I confess, I am the bottom-smelling pervert who’s shocked shoppers from Waitrose to Tesco, Borough Market to Portobello Road by sniffing tomato bums and appearing to derive sensuous pleasure from this activity. The disapproving glances have, however, left me feeling a bit self-conscious. Two weekends ago I asked the Polish vendor at the Tomato Stall if I could smell one of his smooth, shapely, ripe tomatoes. “Smell, yes,” he replied. “Squeeze, no.” The following weekend, the same vendor suggested it was useless to smell the tomato bottom, as all the aroma was present in the green stem at the top. I begged to disagree: The pronounced aroma from the stem end, I explained, could be a misleading indicator of quality, as it often is with vine-ripened tomatoes from a greenhouse. A faint aroma coming from the blossom end was much more promising. At first he seemed to resent my contradicting his advice, but he quickly dismissed my comment as the pitiful rationale of a pervert. Thank heavens I didn’t squeeze.

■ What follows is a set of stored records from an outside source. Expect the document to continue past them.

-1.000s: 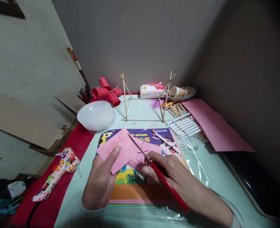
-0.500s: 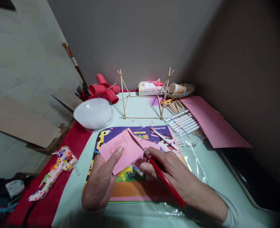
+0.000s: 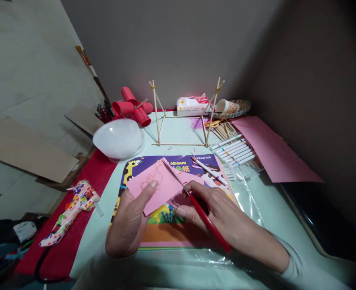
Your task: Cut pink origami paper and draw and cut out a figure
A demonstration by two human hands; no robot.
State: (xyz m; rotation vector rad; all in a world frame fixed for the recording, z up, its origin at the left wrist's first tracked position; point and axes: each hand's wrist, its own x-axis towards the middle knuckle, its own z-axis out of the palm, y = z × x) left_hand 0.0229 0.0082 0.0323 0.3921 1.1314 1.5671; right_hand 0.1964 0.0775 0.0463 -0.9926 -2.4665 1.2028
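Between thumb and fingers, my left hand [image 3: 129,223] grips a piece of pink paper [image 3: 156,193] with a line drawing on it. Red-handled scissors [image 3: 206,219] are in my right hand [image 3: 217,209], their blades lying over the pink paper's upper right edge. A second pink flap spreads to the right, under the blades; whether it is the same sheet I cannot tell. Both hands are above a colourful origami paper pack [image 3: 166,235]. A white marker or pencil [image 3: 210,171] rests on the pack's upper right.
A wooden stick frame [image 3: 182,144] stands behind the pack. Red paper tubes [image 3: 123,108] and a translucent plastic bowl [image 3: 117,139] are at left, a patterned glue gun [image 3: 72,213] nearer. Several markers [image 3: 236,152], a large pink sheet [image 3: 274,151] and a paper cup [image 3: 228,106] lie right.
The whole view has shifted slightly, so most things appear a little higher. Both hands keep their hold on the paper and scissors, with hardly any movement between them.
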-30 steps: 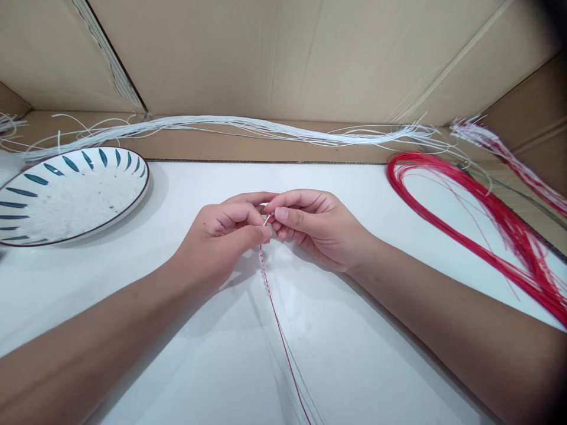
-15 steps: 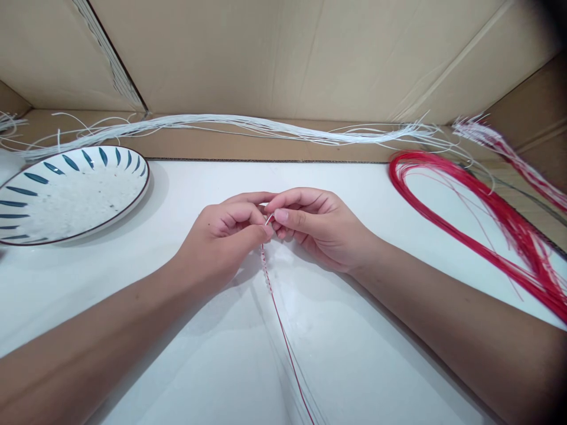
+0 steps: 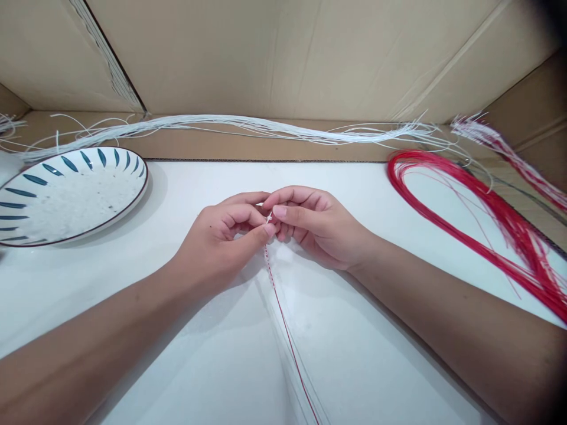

Posted: September 12th, 2008 under London, fruit & veg.
Tags: broadway market, islington farmers' market, thetomatostall.co.uk, tomatoes
Comments
Comment from Dan
Time 23 September 2008 at 4:28 pm
It’s appropriate, Polas, your bring up pineapple and cantaloupe smelling. Because as with tomatoes there is disagreement about whether it is wiser to sniff the stem end or the bum (blossom end) when examining pineapples and cantaloupes for indicators of quality. Does your husband see any harm in smelling both ends?
In scientific terms, the tomato is a fruit. In philosophical, cultural or culinary terms it is a vegetable. Those who prefer to think scientifically should keep this in mind: searching for tomatoes in the fruit section of your local supermarket is unlikely to prove fruitful.
Comment from Polas
Time 8 October 2008 at 4:08 am
I will ask my husband about his sniffing preferences. Fortunately, with pineapples, the question is nearly moot–the top part is usually too bristly for me to try to sniff the top. Thus, I sniff the top!
Comment from Polas
Time 8 October 2008 at 4:09 am
Ooops–I mean, I sniff the pineapple’s bum . . .







Comment from Polas
Time 23 September 2008 at 5:48 am
I always smell the bums of pineapples and canteloupes, but my husband has a better nose for it than I do. I usually am a bit shy about it, but you have given me courage to smell fruit more openly. By the way, tomato: fruit or veg?